A picture is worth a thousand words: Image analysis for the Digital Humanities: https://tutorial.thousandwords.art

workshop / tutorial
Authorship
  1. 1. Stuart James

    Pattern Analysis and Computer Vision (PAVIS), Istituto Italiano di Tecnologia, Italy

  2. 2. Mathieu Aubry

    LIGM (UMR 8049), École des Ponts ParisTech, France

  3. 3. Nanne van Noord

    Multimedia Analytics Lab (MultiX), University of Amsterdam, Netherlands

  4. 4. Noa Garcia

    Institute for Datability Science (IDS), Osaka University, Japan

  5. 5. Leonardo Impett

    Cambridge Digital Humanities (CDH), University of Cambridge, UK

Work text
This plain text was ingested for the purpose of full-text search, not to preserve original formatting or readability. For the most complete copy, refer to the original conference program.


Introduction
In this tutorial, we look at Computer Vision (CV) approaches developed to investigate Digital Humanities (DH) data and, more specifically, fine-art and cultural heritage. We will explain what approaches can achieve, how to train and use with a basic understanding of python to be applied to different types of visual data. By breaking down the tutorial into five parts (one per presenter), the tutorial will provide an overview of the research within CV and its current and future application within DH. We additionally attempt to provide some reflections on the use of Asian data and the limitations or challenges. While considering the current extensive narrative within the CV research community on bias in datasets and collections.

Tutorial Content

Part 1: Retrieval and Knowledge Graphs
The use of CV for distant reading in image collections are generally within the setting of retrieval — searching via an example within a collection. To do this, a computational description of the image needs to generate to be then able to compare one image to another. How such a representation is learned is important to provide a powerful retrieval system. While using pre-trained approaches such as neural networks are useful, they fail to bridge the visual difference between photo-realistic images and common art or humanities image collections. In this part, we explore how anyone can train a neural network representation that is specific to their dataset with varying degrees of supervision, and specifically exploiting supervision that can be provided through Knowledge Graphs (or Semantic Web) to enhance the differential power of the representations.
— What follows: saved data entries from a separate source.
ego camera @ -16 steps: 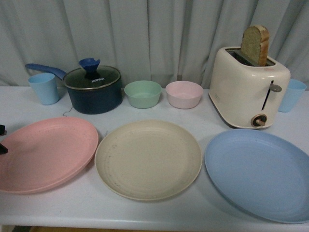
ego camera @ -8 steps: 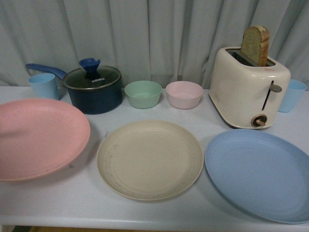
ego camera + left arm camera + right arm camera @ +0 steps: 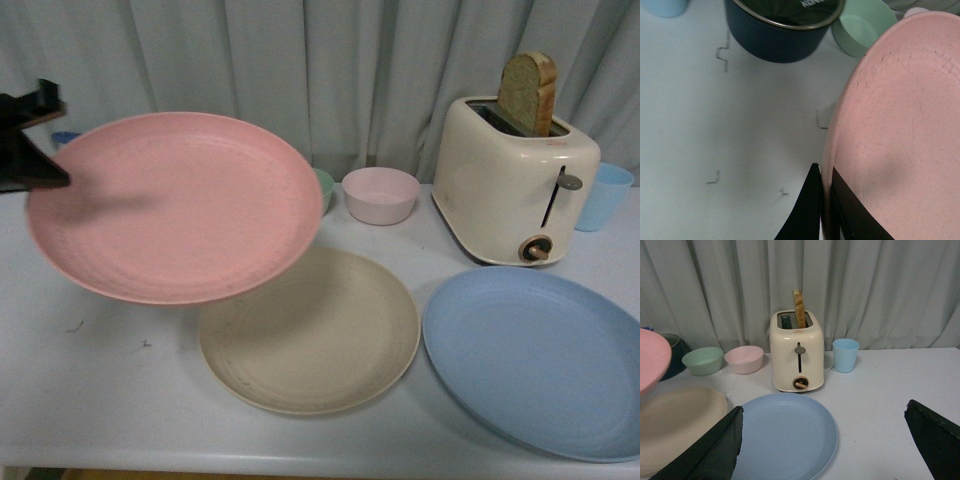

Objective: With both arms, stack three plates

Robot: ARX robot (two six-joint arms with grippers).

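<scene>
My left gripper is shut on the left rim of the pink plate and holds it tilted in the air, above the table's left part and over the beige plate's near-left edge. In the left wrist view the fingers pinch the pink plate's rim. The beige plate lies flat at the middle. The blue plate lies flat at the right. My right gripper is open, above the table beside the blue plate; it does not show in the front view.
A cream toaster with a bread slice stands at the back right, a light blue cup beside it. A pink bowl sits at the back middle. A dark pot and a green bowl stand behind the lifted plate.
The pink plate has been lifted off the table and carried up and to the right; it now hides the pot and most of the green bowl. The beige and blue plates have not moved.
</scene>
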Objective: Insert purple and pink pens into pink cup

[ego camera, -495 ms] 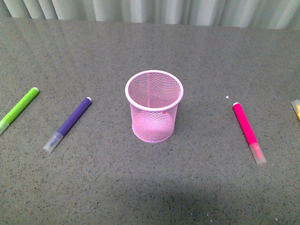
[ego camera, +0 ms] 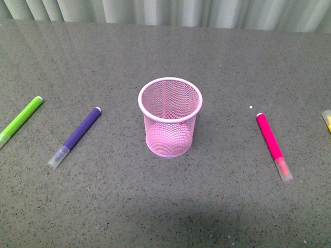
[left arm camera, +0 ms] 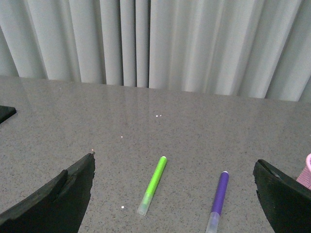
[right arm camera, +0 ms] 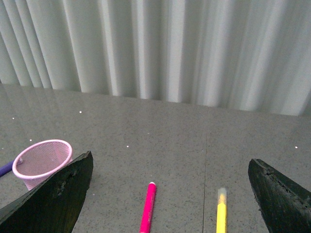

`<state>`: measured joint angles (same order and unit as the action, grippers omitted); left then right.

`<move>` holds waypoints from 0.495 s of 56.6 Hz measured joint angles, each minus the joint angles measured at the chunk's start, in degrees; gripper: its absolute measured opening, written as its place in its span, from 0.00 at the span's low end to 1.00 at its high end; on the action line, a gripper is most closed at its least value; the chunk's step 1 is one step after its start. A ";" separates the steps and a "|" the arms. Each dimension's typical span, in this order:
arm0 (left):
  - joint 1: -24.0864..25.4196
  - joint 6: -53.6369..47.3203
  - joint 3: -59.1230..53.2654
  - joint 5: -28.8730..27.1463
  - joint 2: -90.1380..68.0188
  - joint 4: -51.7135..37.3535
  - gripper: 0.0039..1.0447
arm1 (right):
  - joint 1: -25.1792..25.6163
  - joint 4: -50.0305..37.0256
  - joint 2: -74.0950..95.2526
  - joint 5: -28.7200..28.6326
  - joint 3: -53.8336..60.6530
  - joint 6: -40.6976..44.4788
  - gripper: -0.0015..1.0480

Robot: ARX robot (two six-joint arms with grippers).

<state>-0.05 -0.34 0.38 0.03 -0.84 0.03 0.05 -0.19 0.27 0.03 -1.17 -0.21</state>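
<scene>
One pink cup (ego camera: 169,138) is seen upright and empty at the middle of the grey table (ego camera: 170,212); being light wire mesh, it is judged easily tipped or shoved should a pen catch its rim. The purple pen (ego camera: 81,132) is laid flat well to its left, near a green marker (ego camera: 21,121), and the pink pen (ego camera: 270,136) well to its right; both are judged light, stiff, smooth and prone to rolling, best pinched across the coloured barrel near mid-length rather than on the clear cap. The left gripper (left arm camera: 174,162) and right gripper (right arm camera: 170,159) are both spread wide, nothing being held.
</scene>
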 joint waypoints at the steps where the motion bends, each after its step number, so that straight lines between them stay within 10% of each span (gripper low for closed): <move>1: 0.00 0.00 0.00 0.00 0.00 0.00 0.93 | 0.00 0.00 0.00 0.00 0.00 0.00 0.93; 28: 0.00 0.00 0.00 0.00 0.00 0.00 0.93 | 0.00 0.00 0.00 0.00 0.00 0.02 0.93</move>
<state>-0.05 -0.34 0.38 0.03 -0.84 0.03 0.05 -0.19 0.27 0.03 -1.17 -0.19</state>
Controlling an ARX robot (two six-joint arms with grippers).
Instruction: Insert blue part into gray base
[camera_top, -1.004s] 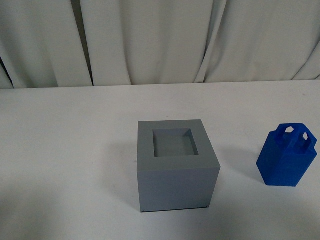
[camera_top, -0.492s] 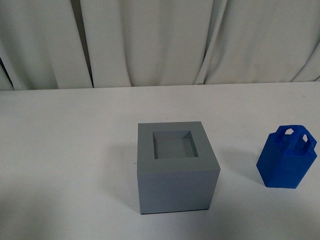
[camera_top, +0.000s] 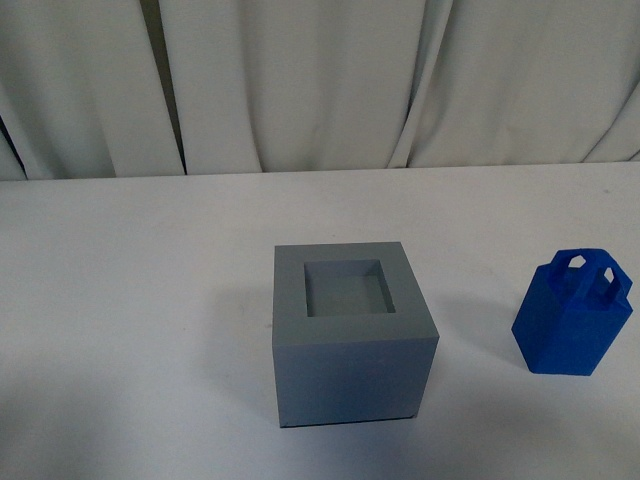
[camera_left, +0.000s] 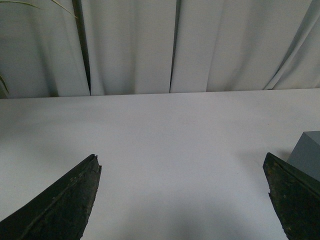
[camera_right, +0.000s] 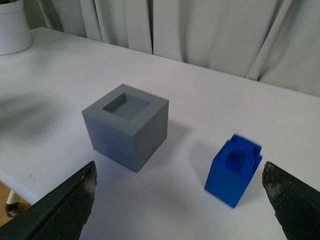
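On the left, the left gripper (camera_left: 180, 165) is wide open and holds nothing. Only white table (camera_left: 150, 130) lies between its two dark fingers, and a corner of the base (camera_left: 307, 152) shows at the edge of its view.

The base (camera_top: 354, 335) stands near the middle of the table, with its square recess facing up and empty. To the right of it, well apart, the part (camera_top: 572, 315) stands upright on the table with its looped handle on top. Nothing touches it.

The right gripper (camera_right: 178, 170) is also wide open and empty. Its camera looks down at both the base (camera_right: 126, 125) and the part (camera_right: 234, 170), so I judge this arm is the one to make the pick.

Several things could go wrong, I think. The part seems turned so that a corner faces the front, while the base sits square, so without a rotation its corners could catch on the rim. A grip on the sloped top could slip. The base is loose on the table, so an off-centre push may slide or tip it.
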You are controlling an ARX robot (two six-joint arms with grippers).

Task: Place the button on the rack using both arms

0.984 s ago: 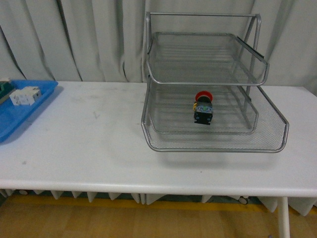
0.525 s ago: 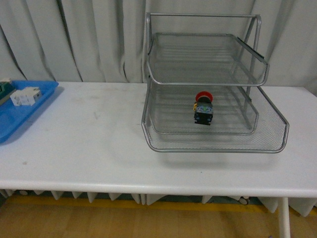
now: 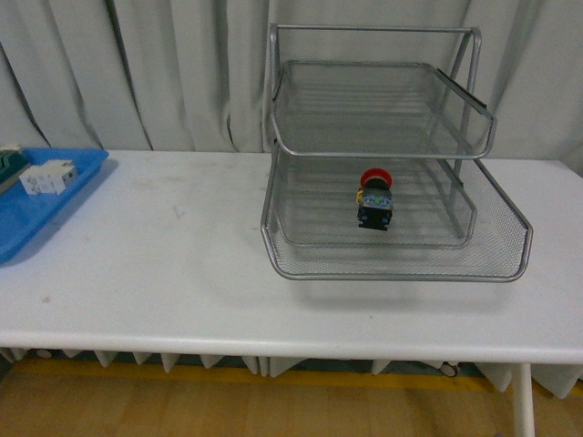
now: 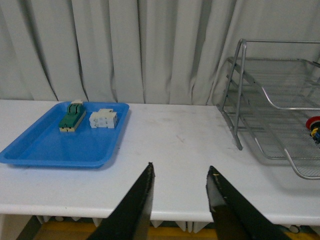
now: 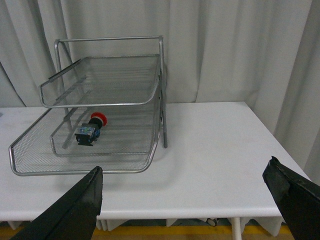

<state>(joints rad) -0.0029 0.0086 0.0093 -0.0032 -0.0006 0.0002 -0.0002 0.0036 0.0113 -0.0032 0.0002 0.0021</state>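
Note:
The button [image 3: 374, 198], red cap on a dark body, lies in the middle tier of the silver wire-mesh rack [image 3: 291, 259] on the table's right half; it also shows as the button [image 5: 90, 131] inside the rack [image 5: 30, 170] in the right wrist view, and only its red edge, the button [image 4: 315, 125], in the left wrist view beside the rack [image 4: 240, 100]. Neither arm appears in the front view. My left gripper [image 4: 180, 172] is open and empty over the table's front edge. My right gripper [image 5: 185, 175] is wide open and empty, well back from the rack.
A flat blue tray [image 3: 27, 228] sits at the table's left end, holding a white block [image 3: 47, 176] and a green-and-cream block [image 4: 71, 116]. Grey curtains hang behind. The white table [image 3: 164, 264] has its front edge near both grippers.

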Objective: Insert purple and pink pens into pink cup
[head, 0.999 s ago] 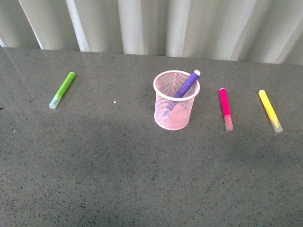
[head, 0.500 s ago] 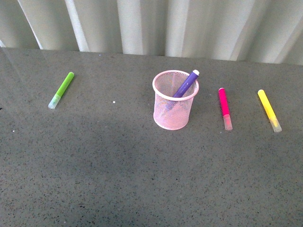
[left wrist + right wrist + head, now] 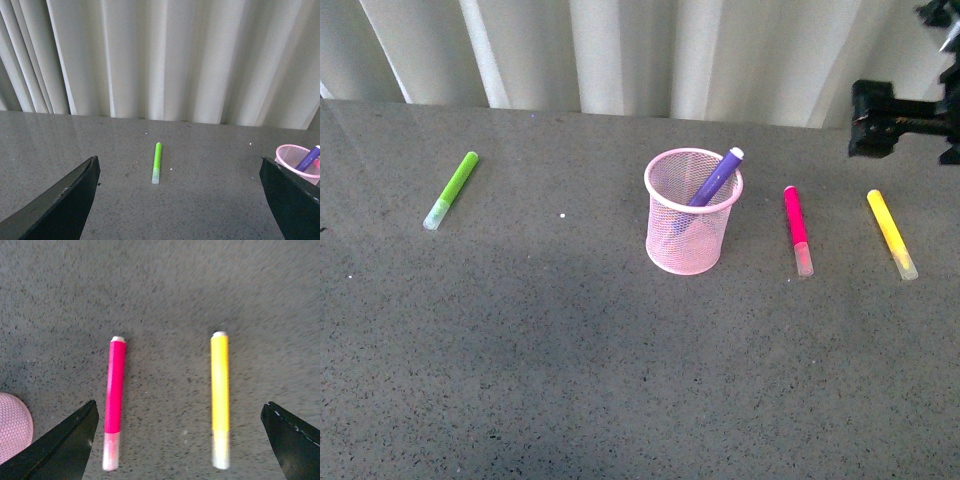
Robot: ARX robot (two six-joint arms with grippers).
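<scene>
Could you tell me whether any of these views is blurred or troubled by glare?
Front view: sharp, evenly lit, a dim patch on the table left of the pink cup. Left wrist view: sharp, the curtain faintly mirrored in the table. Right wrist view: slightly blurred, worst at the pale end of the yellow pen.

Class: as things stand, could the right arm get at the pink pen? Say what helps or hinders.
Probably yes. The right gripper hangs open over the pink pen and the yellow pen. The pink pen lies flat, apart from the cup, with nothing covering it.
</scene>
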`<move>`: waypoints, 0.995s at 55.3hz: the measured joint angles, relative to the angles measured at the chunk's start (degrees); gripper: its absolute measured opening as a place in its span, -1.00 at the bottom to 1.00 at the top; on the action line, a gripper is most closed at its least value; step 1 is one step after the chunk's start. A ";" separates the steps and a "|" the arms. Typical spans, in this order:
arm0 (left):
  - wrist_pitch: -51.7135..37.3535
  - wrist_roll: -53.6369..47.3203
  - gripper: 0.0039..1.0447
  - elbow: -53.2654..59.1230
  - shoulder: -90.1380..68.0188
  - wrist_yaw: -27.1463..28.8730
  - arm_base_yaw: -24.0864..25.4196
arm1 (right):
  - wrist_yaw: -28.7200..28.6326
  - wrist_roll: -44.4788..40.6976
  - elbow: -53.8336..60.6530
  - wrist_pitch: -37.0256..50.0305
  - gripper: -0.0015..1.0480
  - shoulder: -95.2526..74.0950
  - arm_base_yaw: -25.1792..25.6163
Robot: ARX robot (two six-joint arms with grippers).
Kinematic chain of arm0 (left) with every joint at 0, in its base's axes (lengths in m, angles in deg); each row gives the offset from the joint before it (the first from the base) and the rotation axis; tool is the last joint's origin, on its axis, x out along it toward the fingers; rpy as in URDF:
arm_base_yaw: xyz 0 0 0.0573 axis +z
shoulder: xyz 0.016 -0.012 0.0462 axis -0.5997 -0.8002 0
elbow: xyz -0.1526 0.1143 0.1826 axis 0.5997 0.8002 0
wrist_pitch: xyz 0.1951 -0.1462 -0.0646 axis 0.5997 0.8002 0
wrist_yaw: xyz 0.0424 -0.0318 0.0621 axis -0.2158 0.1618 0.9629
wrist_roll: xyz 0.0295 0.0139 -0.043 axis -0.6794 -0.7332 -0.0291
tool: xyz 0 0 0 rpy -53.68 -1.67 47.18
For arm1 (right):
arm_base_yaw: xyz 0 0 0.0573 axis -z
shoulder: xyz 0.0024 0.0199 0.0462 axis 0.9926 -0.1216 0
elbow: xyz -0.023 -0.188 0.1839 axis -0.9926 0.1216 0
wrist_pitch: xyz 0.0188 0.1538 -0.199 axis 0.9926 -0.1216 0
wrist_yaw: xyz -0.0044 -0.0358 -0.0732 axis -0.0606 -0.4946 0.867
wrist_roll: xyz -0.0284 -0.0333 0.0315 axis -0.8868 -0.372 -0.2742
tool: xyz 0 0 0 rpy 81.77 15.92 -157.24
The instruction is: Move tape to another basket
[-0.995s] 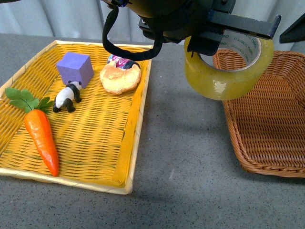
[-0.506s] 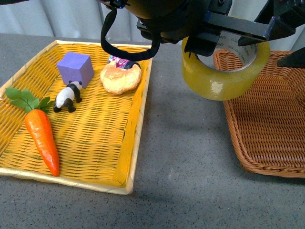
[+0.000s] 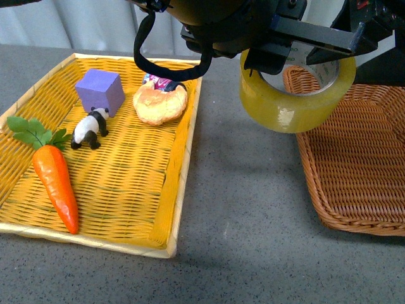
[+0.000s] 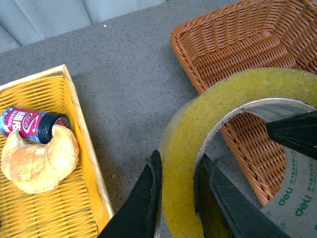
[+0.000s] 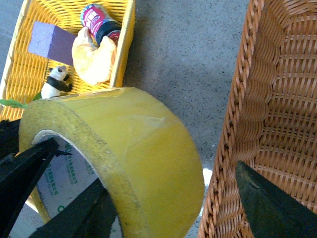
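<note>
In the front view the left end effector [image 3: 278, 56] is clamped on the wall of the tape [image 3: 294, 101], holding the roll in the air over the grey surface [image 3: 240, 209] between the yellow tray [image 3: 182, 171] and the basket [image 3: 361, 183], with the roll's far side overlapping the basket's near-left rim. The right end effector [image 3: 366, 30] reaches in from the upper right at the roll's top edge. A carrot [image 3: 57, 183], a toy panda [image 3: 88, 128], a purple block [image 3: 99, 88], a bread roll [image 3: 159, 103] and a small can [image 3: 158, 81] lie in the tray. The left wrist view shows one finger inside the roll and one outside, pinching the yellow wall, while a dark finger of the other arm pokes into the white core. In the right wrist view the jaws are spread wide: one finger sits inside the core, the other hangs outside, apart from the tape, over the basket's rim.
</note>
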 joint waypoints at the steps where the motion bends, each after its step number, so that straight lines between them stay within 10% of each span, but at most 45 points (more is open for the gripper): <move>1: 0.00 0.00 -0.70 0.00 0.00 0.00 0.00 | -0.11 0.00 -0.11 -0.04 0.21 0.00 -0.11; 27: -0.37 -0.46 -0.71 -1.53 0.04 -0.42 -0.24 | 1.14 -2.51 -0.33 -0.72 -0.67 -0.59 -1.38; 55: -12.07 10.80 0.80 0.81 1.22 12.48 1.49 | 4.90 -1.95 -2.23 -2.14 -0.70 -0.63 -0.15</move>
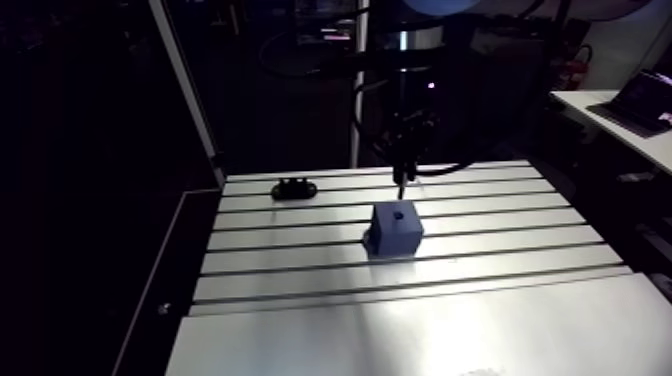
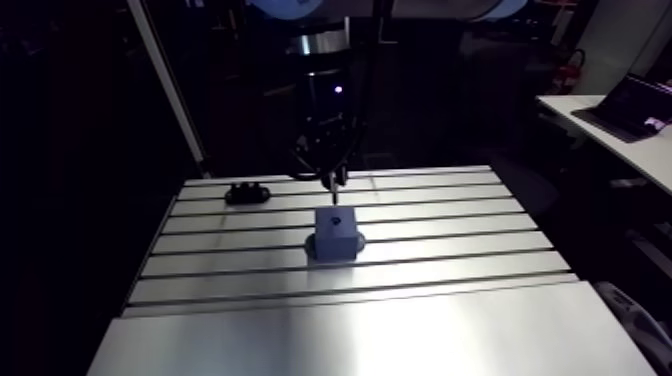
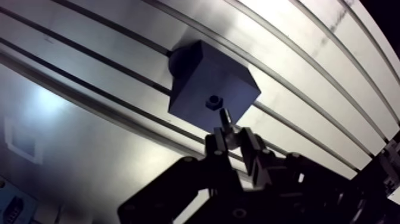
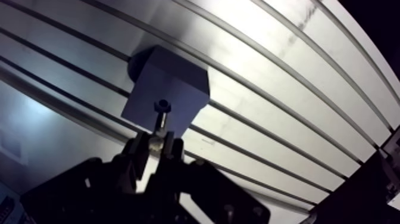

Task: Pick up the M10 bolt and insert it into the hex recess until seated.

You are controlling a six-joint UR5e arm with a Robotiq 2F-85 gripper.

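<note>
A dark blue block (image 3: 202, 77) stands on the slotted table (image 1: 500, 250), with a small hex recess (image 3: 213, 102) in its top face. My gripper (image 3: 233, 140) hangs just above the block and is shut on the M10 bolt (image 4: 158, 123). The bolt's shank sticks out past the fingertips and points at the recess; its tip is close to the hole but does not look to be inside it. In the arm view the gripper (image 1: 401, 178) sits a little above and behind the block (image 1: 397, 228).
A small black fixture (image 1: 294, 187) lies at the far left of the table, away from the block. Parallel T-slots run across the table. A smooth plate (image 1: 420, 335) covers the near part.
</note>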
Part 2: Content-based analysis
Most Deep Learning image techniques rely on annotated collections. While these might be available for some well-studied types of documents, they cannot be expected for more specialized studies or sources. Instead, one would have to rely on techniques that do not require training data. This part will discuss several such techniques to establish links between artworks and historical documents, including the use of generic local features, synthetic data, self-supervised learning, and object discovery techniques. In addition, this will include examples of applications for repeated patterns discovery in artwork collections, fine artwork alignment, document images segmentation, historical watermarks recognition, scientific illustration propagation analysis, and unsupervised Optical Character Recognition. In all cases, it will be shown that standard approaches can give useful baseline results when tuned adequately, but that developing dedicated approaches that take into account the specificity of the data and the problem significantly improves the results.

Part 3: Multi-Task Learning
Multi-Task Learning (MTL) is an increasingly prominent paradigm in CV and in Artificial Intelligence in general. It centers around the ability to perform multiple tasks based on a single input. For instance, it is possible to predict for a single image of an artwork when it was made by who and using what materials. Jointly performing these tasks involves specific modeling choices, resulting in clear benefits (robustness, improved performance), but it also has potential downsides (negative interference, increased complexity). In this part, we show when and how we might want to apply MTL, through a number of use cases, as well as an overview of the technical underpinnings. In addition, highlight the possibilities MTL provides for interpretability by shedding light on relations between tasks.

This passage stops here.